● **PROBLEM REQUIREMENTS**
Beginning at the line containing "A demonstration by" in the material below and ending at the line containing "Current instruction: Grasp", return each line exactly and add nothing.

● **THE DATA**
........

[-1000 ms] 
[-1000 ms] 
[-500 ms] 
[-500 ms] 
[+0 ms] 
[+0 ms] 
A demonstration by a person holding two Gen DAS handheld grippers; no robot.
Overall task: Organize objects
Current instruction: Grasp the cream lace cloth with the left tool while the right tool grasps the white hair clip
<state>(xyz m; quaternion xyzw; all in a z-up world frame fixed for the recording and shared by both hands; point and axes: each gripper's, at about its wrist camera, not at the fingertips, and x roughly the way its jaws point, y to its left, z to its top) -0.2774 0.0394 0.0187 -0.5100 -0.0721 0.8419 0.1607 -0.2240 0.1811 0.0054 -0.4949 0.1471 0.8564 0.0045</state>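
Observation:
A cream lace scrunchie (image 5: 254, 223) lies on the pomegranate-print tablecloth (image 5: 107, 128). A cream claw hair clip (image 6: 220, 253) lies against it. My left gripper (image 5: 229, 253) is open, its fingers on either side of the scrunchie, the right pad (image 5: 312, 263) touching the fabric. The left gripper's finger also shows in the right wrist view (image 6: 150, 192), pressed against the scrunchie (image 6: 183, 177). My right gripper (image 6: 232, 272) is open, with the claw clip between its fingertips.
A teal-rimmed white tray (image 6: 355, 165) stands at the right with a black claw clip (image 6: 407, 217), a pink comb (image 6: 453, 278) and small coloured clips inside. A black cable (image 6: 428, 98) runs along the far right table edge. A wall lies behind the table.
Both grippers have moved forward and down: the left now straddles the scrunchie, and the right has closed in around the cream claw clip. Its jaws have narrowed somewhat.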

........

● **EXERCISE ANSWER**
A demonstration by a person holding two Gen DAS handheld grippers; no robot.
Overall task: Organize objects
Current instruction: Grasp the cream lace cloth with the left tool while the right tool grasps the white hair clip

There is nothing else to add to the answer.